In one embodiment, the vehicle control system 111 includes, but is not limited to, a steering unit 201, a throttle unit 202 (also referred to as an acceleration unit), and a brake unit 203. The steering unit 201 is used to adjust the direction or travel direction of the vehicle. The throttle unit 202 is used to control the speed of the motor or engine and thus the speed and acceleration of the vehicle. The brake unit 203 decelerates the vehicle by providing friction to decelerate the wheels or tires of the vehicle. Note that the components shown in fig. 2 may be implemented in hardware, software, or a combination thereof.

Referring again to fig. 1, wireless communication system 112 allows communication between ADV101 and external systems (e.g., devices, sensors, other vehicles, etc.). For example, the wireless communication system 112 may be in wireless communication with one or more devices directly or through a communication network, such as the server 103 and 104 through the network 102. The wireless communication system 112 may communicate with another component or system using any cellular communication network or Wireless Local Area Network (WLAN), for example, using WiFi.
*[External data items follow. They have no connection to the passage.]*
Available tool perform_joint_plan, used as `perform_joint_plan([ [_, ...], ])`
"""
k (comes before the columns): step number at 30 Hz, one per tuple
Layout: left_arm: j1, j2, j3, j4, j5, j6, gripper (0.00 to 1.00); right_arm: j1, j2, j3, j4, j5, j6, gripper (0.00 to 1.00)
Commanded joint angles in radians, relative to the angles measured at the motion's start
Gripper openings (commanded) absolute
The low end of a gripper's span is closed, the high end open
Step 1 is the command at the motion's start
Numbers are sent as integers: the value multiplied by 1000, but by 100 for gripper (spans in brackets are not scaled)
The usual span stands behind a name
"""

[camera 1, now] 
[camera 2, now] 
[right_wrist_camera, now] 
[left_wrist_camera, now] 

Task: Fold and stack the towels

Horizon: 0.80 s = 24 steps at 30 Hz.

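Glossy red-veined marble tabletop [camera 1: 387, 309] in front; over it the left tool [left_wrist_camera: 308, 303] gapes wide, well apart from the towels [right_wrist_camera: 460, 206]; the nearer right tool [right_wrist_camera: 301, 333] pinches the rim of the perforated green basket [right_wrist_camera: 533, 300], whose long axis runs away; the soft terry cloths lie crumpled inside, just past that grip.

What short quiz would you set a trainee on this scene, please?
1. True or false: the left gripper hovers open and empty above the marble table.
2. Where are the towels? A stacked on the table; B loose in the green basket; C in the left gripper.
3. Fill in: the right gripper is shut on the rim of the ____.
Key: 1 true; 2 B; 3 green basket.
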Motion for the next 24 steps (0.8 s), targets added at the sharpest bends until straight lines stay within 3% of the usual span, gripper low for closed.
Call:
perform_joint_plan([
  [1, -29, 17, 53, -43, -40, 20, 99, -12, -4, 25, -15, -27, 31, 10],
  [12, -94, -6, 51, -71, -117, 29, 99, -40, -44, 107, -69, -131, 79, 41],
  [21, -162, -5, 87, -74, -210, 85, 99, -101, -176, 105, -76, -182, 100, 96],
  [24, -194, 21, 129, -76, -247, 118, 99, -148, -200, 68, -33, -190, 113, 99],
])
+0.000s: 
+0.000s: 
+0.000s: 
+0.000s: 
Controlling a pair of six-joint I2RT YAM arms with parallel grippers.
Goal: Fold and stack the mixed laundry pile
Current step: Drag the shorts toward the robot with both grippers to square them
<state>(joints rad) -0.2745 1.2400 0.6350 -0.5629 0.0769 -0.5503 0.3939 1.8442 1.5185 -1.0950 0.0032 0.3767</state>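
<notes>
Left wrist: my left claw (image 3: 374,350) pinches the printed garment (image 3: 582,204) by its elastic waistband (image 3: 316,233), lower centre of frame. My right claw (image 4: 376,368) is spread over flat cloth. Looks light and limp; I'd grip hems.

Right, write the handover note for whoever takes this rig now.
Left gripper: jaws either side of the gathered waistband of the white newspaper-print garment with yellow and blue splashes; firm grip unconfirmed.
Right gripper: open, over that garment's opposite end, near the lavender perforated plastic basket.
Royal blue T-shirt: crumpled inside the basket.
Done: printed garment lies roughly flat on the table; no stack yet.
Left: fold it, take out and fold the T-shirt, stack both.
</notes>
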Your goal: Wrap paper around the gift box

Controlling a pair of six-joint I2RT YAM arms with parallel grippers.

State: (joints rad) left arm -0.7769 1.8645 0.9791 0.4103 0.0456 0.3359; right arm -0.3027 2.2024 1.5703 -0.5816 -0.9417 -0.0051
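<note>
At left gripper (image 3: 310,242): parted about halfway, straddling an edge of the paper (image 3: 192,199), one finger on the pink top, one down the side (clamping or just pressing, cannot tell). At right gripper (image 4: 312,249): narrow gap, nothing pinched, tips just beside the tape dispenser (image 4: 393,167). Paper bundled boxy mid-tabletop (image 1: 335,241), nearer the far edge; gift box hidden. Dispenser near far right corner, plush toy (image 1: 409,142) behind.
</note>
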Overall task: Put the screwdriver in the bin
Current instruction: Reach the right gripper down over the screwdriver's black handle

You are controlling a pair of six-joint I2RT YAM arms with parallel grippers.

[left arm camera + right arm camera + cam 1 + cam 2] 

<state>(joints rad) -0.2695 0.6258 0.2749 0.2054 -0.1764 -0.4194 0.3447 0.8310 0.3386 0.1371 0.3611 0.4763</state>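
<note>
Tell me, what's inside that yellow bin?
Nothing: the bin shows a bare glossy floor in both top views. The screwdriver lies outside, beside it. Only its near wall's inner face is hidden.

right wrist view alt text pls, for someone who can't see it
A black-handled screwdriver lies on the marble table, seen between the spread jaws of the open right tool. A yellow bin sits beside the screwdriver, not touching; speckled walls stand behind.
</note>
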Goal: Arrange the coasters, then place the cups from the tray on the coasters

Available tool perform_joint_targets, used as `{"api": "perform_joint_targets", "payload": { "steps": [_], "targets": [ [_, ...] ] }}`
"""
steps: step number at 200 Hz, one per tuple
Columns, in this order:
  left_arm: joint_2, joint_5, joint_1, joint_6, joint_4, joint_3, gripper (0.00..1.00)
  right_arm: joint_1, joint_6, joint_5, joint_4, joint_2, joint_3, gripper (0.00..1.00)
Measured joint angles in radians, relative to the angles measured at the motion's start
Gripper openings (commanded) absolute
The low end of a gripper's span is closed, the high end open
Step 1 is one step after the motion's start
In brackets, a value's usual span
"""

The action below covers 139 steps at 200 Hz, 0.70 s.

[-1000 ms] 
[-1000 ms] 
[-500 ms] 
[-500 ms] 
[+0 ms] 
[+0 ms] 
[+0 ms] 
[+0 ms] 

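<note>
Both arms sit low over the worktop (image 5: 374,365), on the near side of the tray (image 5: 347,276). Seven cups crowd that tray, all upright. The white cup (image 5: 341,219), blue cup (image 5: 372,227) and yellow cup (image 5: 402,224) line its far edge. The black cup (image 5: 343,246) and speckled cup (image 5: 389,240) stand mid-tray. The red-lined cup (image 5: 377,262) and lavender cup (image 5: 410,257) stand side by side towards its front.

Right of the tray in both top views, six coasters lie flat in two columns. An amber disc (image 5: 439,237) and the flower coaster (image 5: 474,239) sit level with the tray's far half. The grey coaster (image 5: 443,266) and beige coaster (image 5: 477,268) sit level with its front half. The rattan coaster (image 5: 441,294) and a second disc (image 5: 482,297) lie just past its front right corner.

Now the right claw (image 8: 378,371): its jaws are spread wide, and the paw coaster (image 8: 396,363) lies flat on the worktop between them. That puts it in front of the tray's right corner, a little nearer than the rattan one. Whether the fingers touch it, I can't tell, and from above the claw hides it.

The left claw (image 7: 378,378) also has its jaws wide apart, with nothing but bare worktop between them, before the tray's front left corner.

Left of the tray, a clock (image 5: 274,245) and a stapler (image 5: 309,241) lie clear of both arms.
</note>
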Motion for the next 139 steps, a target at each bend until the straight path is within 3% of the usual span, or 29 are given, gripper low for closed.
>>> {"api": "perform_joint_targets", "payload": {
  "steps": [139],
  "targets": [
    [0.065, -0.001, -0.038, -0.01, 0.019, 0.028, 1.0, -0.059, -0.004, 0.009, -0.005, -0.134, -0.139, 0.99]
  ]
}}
The wireless communication system 112 may communicate directly with devices (e.g., passenger's mobile device, display device, speakers in the vehicle 101), for example, using infrared links, bluetooth, etc. The user interface system 113 may be part of peripheral devices implemented within the vehicle 101 including, for example, a keypad, a touch screen display device, a microphone, and speakers, among others.

Some or all of the functions of ADV101 may be controlled or managed by ADS 110, particularly when operating in an autonomous driving mode. The ADS 110 includes the necessary hardware (e.g., processors, memory, storage) and software (e.g., operating systems, planning and routing programs) to receive information from the sensor system 115, the control system 111, the wireless communication system 112, and/or the user interface system 113, process the received information, plan a route or path from an origin to a destination, and then drive the vehicle 101 based on the planning and control information. Alternatively, the ADS 110 may be integrated with the vehicle control system 111.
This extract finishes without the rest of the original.